In July, the UK’s Royal College of Surgeons called on the health service there to modernize its IT infrastructure after discovering NHS hospital trusts in the UK were using about 9,000 fax machines. 

This week, the administrator of the Centers for Medicare and Medicaid Services in the US, Seema Verma, pledged to make healthcare providers in that nation fax free within two years.

“Once information is freely flowing from the patient to the provider, the advances in coordinated value-based and patient-centric care will be even greater than anything we can imagine today,” Verma said in a Washington speech on Monday. "If I could challenge developers on a mission, it's to help make doctors' offices a fax free zone by 2020.”

Queensland Health facilities received nearly two million referrals for outpatient appointments in 2016.

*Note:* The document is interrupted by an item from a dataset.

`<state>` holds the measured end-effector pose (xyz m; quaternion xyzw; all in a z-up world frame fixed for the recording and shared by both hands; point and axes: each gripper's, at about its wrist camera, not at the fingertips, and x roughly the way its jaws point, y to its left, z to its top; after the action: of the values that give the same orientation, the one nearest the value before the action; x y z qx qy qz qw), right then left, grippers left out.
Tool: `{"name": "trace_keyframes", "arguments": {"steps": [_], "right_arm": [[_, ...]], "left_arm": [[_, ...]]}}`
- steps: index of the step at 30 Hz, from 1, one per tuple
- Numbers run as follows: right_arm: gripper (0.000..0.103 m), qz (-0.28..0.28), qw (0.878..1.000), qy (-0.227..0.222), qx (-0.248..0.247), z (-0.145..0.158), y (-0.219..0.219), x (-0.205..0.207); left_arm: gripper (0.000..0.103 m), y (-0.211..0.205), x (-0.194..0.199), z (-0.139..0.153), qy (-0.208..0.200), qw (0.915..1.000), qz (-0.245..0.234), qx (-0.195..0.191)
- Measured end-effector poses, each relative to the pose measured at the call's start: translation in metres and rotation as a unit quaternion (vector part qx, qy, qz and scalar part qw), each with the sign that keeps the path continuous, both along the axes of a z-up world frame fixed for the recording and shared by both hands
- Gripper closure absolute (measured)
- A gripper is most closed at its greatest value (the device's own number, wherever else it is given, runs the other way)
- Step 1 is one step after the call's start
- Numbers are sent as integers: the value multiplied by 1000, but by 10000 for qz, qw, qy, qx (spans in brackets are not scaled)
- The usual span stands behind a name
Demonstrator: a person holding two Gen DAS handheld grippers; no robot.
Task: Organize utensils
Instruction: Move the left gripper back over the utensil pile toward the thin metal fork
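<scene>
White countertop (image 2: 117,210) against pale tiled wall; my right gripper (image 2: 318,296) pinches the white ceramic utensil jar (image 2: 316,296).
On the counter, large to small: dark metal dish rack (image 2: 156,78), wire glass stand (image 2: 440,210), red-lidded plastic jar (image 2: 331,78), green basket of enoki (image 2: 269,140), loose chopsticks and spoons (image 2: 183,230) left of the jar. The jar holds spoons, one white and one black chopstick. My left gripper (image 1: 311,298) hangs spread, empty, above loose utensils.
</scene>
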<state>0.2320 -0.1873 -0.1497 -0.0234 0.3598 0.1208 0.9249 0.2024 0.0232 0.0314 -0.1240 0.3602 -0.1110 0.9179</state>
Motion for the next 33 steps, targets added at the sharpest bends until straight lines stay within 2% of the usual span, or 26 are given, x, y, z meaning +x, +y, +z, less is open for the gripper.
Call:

In January, the Queensland Government put out to tender for an online clinical directory and a digital referrals solution as part of its Integrated Referral Management Solution program, which will provide GPs and other referrers with rapid, real-time access to information throughout the referral pathway, allowing them to better manage their patients’ journeys, improve patient safety and reduce specialist outpatient wait times.

The iRMS is currently under development with Children’s Health Queensland, Metro North, Metro South and Sunshine Coast and will be implemented across all hospital and health services in the state.